● **Problem description**
After counting the lines below that contain "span", reply with that number alone.

--- Provided entries ---

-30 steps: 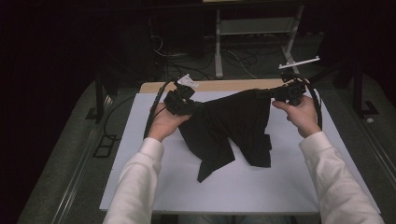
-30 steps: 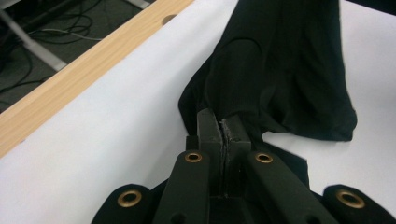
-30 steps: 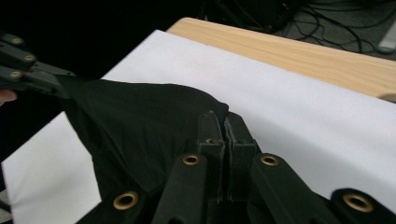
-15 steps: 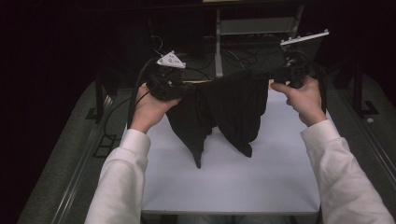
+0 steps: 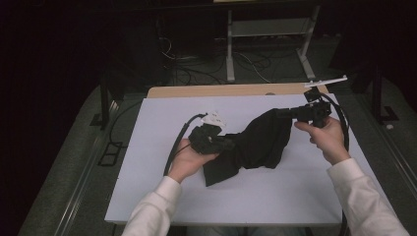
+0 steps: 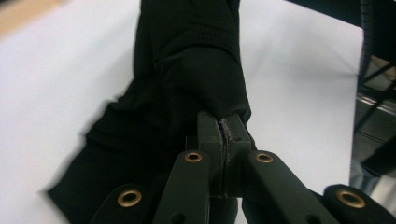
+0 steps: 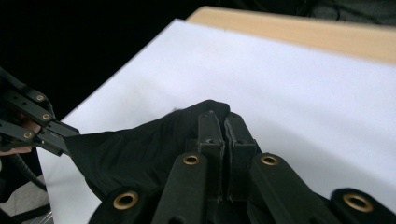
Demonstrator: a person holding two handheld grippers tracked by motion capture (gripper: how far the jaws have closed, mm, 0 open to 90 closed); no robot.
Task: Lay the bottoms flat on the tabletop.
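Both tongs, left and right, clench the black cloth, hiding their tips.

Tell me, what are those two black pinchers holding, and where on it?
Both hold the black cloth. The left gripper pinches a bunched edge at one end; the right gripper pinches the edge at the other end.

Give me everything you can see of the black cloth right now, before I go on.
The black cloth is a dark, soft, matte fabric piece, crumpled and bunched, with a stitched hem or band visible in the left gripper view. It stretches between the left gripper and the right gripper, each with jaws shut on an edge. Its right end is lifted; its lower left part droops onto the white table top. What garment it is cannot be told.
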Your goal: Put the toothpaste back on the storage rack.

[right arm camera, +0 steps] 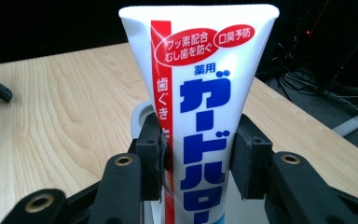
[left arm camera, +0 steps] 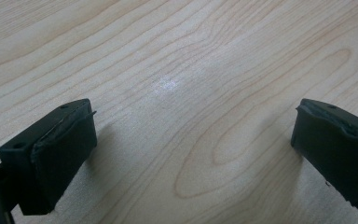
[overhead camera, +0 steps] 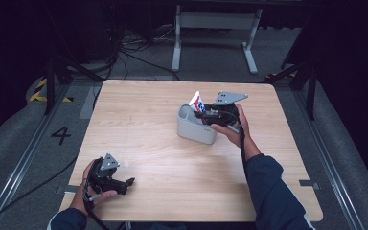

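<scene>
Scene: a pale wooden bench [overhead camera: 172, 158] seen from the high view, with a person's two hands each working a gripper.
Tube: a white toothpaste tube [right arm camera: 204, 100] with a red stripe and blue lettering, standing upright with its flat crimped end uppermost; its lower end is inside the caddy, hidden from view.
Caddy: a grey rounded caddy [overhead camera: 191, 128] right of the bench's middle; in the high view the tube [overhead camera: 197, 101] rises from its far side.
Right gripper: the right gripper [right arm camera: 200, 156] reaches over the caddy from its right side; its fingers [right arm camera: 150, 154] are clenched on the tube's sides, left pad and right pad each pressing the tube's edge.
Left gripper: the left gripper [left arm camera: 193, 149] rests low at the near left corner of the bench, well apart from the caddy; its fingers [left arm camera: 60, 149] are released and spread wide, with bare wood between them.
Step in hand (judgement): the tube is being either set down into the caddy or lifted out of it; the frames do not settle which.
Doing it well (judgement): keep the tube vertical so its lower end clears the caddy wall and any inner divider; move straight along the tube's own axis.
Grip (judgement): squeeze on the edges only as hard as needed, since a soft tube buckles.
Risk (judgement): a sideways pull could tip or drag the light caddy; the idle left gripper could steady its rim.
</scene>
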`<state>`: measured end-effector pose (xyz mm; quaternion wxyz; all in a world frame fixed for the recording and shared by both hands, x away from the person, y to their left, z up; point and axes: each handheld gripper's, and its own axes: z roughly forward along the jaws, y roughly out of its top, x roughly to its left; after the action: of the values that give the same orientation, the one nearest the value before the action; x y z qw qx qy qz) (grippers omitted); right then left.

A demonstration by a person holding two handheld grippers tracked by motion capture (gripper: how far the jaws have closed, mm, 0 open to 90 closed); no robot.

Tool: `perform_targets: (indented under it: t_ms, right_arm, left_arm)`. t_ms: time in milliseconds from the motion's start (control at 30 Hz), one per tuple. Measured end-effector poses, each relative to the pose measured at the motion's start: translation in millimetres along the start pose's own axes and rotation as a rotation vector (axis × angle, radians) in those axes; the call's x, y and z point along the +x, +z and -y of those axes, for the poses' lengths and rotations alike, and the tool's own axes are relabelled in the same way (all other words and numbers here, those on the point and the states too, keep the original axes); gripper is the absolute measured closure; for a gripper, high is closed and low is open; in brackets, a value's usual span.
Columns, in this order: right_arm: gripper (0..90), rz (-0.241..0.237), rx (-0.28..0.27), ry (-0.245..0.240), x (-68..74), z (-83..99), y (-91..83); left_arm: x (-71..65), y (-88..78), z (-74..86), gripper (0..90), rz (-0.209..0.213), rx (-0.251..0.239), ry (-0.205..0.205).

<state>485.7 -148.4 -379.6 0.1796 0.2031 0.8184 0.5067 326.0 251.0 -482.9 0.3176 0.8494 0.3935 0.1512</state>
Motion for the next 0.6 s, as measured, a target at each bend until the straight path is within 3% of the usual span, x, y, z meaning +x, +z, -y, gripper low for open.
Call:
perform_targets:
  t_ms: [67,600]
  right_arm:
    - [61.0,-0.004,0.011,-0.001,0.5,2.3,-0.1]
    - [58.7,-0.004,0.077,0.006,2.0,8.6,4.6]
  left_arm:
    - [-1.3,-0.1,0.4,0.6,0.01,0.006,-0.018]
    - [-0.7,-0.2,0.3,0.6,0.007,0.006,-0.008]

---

● **Written solution**
2